My question now is actually a version of the question I was asking myself in the first year, and I must confess that I've had very little time to address it properly in the intervening years, since I've been preoccupied with other, more tractable issues. I've been mulling it over in the back of my mind, though, and I do hope to return to it in earnest in 2002.
What kind of system of "coding" of semantic information does the brain use? We have many tantalizing clues but no established model that comes close to exhibiting the molar behavior that is apparently being seen in the brain. In particular, we see plenty of evidence of a degree of semantic localization — neural assemblies over here are involved in cognition about faces and neural assemblies over there are involved in cognition about tools or artifacts, etc — and yet we also have evidence (unless we are misinterpreting it) that shows the importance of "spreading activation," in which neighboring regions are somehow enlisted to assist with currently active cognitive projects. But how could a region that specializes in, say, faces contribute at all to a task involving, say, food, or transportation or . . . . ? Do neurons have two (or more) modes of operation — specialized, "home territory" mode, in which their topic plays a key role, and generalized, "helping hand" mode, in which they work on other regions' topics?

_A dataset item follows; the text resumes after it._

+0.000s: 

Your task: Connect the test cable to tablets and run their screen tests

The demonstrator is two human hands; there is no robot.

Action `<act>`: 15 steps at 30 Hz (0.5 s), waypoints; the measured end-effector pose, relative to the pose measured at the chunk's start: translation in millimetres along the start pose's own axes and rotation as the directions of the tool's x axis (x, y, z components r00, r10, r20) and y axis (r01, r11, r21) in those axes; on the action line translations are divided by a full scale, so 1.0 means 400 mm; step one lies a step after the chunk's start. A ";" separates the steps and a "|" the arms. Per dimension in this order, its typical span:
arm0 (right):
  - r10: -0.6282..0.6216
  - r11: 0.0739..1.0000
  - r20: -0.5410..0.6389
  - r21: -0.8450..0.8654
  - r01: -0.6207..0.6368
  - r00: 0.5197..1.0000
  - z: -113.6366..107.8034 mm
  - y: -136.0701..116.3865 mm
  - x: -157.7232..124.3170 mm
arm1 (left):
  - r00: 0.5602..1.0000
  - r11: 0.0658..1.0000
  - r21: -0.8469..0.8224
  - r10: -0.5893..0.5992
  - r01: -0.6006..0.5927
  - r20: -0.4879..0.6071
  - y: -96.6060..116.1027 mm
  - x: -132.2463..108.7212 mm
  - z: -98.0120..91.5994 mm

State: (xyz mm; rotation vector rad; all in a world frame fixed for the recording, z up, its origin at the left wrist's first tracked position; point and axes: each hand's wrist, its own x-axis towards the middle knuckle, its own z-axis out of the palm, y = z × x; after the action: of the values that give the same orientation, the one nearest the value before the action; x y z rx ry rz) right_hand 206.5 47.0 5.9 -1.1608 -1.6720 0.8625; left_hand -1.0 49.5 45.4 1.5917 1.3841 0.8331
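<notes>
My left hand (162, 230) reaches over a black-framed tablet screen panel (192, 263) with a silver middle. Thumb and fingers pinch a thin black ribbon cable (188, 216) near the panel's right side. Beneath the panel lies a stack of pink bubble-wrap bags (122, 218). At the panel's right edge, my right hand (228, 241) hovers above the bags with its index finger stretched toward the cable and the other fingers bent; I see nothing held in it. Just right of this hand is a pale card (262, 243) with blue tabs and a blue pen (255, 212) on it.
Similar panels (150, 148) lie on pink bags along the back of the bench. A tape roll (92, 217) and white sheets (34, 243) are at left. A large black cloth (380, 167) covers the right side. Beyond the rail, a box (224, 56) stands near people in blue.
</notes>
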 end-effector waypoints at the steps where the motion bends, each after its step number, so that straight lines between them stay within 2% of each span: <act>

Alternatively, is the semantic specialization we have observed an illusion — are these regions only circumstantially implicated in these characteristic topics because of some as-yet-unanalyzed generalized but idiosyncratic competence that happens to be invoked usually when those topics are at issue? (The mathematician's phone rings whenever the topic is budgets, but he knows nothing about money; he's just good at arithmetic.) Or, to consider another alternative, is "spreading activation" mainly just noisy leakage, playing no contributing role in the transformation of content? Or is it just "political" support, contributing no content but helping to keep competing projects suppressed for awhile? And finally, the properly philosophical question: what's wrong with these questions and what would better questions be?